The Jew, on his side, hastened to depart. He hurried to the church, where he found the venerable
bishop. Calling him aside, he related all that had happened to him, and how he had learned of the
slight tap given to his servant, and what was the project of the demon. Surprised beyond measure,
the bishop immediately dismissed her, and from that time forbade all persons of the other sex to
enter his house. He consecrated the old temple of Apollo in honor of St Andrew, and the Jew was
converted.5
Let us relate another fact. We read, in the Ecclesiastical History of Nicephorus, that under the
emperor Mauritius, Chosroes II, king of Persia, sent an embassy to Constantinople, and that all the
Persians who composed it had the Sign of the Cross marked on their foreheads.
The emperor asked them why it was that they bore a sign in which they did not believe. Said they:
What you see on our foreheads is the testimony of a signal favor which we received some time ago.
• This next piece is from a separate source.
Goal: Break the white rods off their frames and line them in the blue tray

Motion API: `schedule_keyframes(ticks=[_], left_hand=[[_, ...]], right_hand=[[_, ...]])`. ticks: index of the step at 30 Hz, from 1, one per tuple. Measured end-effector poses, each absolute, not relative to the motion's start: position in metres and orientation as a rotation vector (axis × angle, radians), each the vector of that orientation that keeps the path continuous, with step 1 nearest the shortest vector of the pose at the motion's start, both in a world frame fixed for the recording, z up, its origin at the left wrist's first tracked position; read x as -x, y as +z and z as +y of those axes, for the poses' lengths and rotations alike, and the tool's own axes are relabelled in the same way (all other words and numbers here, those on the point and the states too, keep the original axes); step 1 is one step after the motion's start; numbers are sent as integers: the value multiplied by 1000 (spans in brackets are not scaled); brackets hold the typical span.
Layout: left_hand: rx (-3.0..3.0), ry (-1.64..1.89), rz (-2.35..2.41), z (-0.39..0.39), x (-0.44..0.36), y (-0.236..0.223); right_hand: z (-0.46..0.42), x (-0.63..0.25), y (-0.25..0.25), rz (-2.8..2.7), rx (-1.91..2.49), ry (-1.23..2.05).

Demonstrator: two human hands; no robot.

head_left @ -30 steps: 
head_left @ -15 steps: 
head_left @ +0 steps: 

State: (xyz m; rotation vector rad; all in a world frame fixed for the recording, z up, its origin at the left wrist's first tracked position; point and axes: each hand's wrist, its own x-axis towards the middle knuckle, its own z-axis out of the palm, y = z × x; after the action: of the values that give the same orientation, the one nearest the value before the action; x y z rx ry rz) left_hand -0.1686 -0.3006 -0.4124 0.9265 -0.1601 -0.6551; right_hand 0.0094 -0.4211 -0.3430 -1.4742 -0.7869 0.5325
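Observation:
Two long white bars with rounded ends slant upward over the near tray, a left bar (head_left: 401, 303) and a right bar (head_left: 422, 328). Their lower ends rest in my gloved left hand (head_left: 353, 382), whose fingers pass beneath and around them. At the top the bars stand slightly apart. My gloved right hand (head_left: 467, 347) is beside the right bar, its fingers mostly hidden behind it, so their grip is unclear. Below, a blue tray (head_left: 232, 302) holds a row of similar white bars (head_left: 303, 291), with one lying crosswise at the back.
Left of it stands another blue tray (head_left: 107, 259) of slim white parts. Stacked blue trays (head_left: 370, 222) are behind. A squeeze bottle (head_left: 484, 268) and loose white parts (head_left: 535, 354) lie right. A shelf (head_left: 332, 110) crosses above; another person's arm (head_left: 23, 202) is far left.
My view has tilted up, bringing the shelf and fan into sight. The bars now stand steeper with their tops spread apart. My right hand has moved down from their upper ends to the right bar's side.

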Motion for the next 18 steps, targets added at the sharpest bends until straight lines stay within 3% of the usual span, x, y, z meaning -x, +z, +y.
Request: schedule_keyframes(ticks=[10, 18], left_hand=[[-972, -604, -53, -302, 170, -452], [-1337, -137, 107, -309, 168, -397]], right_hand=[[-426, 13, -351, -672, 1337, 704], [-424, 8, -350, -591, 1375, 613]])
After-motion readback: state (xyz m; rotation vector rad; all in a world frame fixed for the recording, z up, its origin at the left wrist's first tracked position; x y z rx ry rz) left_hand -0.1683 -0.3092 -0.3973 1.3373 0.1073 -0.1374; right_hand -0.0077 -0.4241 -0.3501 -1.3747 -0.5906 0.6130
A pestilence was ravaging our country, and some Christians advised us to mark the Sign of the
Cross on our foreheads, as a preservative against it. We believed them, and have been saved,
although nearly all our families were cut off by the scourge.6
After these facts naturally follows the reflection of the great Bishop of Hippo, which seems
decisive in favor of the teachings of theologians. Say he:
We must not be surprised at the power of the Sign of the Cross when it is made by good Christians,
since it has so much strength when employed by strangers, who do not believe in it, and this
happens for the glory of the great King.7
That we may remain within the limits of orthodoxy, we must, however, add that the Sign of the
Cross does not operate of itself, purely and simply, but in as much as is useful for our salvation and
that of others. It is the same with it as with certain other practices, such as, for example, exorcisms, to
which no divine promise attaches effects infallible and unconditional.
I add, that the piety of him who makes the Sign of the Cross contributes to its efficacy. This sign is
a silent invocation of Jesus Crucified; consequently, it is so much the more efficacious as it is made
with greater fervor. Again, the invocation with the heart or the mouth is so much the more likely to
obtain its effect, as the Christian who makes it is more virtuous and more agreeable to the Lord.8
It is a universal prayer. In one sense the Sign of the Cross may say, like our Savior Himself: “All
power has been given to me in Heaven and on Earth.” Here, more than anywhere else, we must, my
dear Frederic, reason with facts. They are so numerous that the only difficulty is to choose among
them. All, and each in its manner, proclaim on one side the faith of our ancestors, and on the other, the
empire of the Sign of the Cross over the visible and invisible worlds. It provides for all the wants of
both soul and body.
For his soul, man has need of lights; the Sign of the Cross obtains them. St. Porphyius, Bishop of
Gaza, is obliged to dispute with a Manichean woman. In order to dispel, by the clearness of his
reasoning, the darkness with which the unfortunate woman is surrounded, he makes the Sign of the
Cross, and light shines on that darkened intellect.
5 Dial., lib. iii. c. 7.
6 Hist., lib. xviii. c. 20.
7 Hist., lib. xviii. c. 20.
8 Gretzer, ubi supra.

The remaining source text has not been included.